The grids allow the ALJ to consider factors such as age, confinement to sedentary or light work, inability to speak English, educational deficiencies, and lack of job experience. Each factor can independently limit the number of jobs realistically available to an individual. Id. 1240. Combinations of these factors yield a statutorily-required finding of “Disabled” or “Not Disabled.” Id.

III. ADMINISTRATIVE PROCEEDINGS

Plaintiff was 40 years old at the time she filed her applications for benefits and was 42 years old at the time of the ALJ's decision. (Tr. 10, 16, 148, 294). Plaintiff is a resident of Montgomery, Alabama, and was living with a family friend. (Tr. 35, 42, 52, 71). She earned an associate's degree as a pharmacy technician. (Tr. 42-43).

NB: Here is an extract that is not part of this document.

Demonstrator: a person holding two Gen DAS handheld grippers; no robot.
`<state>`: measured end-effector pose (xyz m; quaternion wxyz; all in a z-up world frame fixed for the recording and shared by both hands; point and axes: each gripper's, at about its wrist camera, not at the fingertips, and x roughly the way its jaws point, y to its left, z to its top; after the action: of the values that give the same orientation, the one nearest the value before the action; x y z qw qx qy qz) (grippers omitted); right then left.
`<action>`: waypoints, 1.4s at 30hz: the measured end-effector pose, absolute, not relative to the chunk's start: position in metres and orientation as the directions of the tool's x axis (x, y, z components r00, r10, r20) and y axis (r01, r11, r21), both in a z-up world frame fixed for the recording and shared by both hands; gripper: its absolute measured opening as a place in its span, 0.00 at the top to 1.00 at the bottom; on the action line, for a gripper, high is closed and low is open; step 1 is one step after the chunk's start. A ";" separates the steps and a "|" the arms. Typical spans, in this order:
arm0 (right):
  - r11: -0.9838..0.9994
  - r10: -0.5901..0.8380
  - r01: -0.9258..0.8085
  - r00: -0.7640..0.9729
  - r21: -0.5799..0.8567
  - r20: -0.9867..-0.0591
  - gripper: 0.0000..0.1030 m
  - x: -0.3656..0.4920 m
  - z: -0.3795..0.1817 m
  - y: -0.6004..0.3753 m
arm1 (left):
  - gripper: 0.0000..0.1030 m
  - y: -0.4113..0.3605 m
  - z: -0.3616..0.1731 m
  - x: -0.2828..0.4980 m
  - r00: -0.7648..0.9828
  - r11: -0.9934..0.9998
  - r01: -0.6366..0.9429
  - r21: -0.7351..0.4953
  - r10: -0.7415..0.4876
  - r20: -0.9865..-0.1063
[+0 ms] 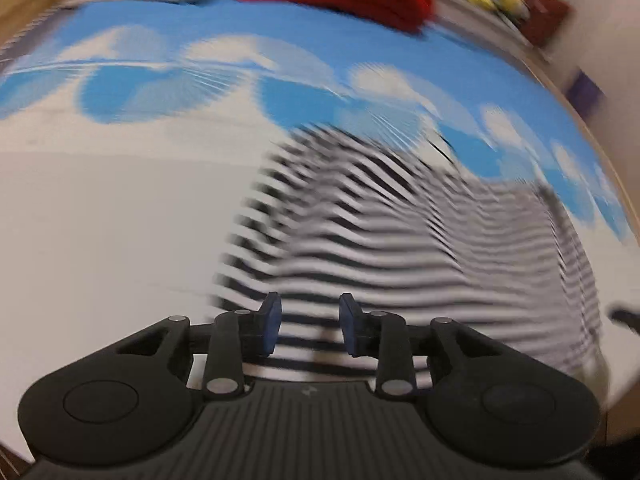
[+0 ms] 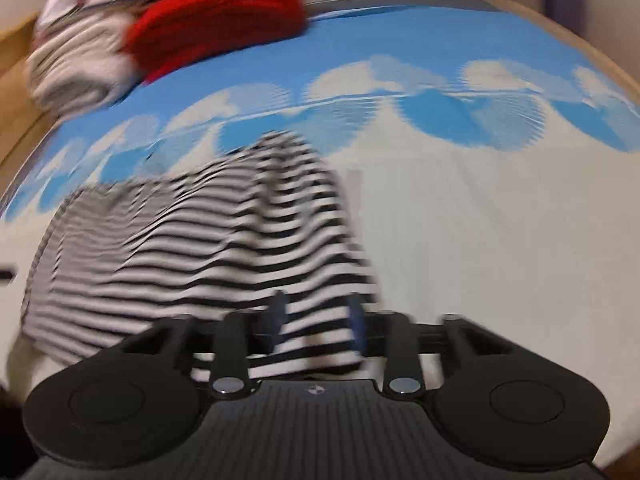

References to the transcript pages are denoted by the abbreviation “Tr.”

Plaintiff claims that her ability to work is limited by cervical radiculopathy, chronic migraines, post-traumatic stress disorder (“PTSD”), high blood pressure, bipolar disorder, anxiety, depression, and mild cervical disc disease. (Tr. 346). Plaintiff seeks a closed period of disability from May 1, 2016 through March 18, 2018. (Tr. 10, 318).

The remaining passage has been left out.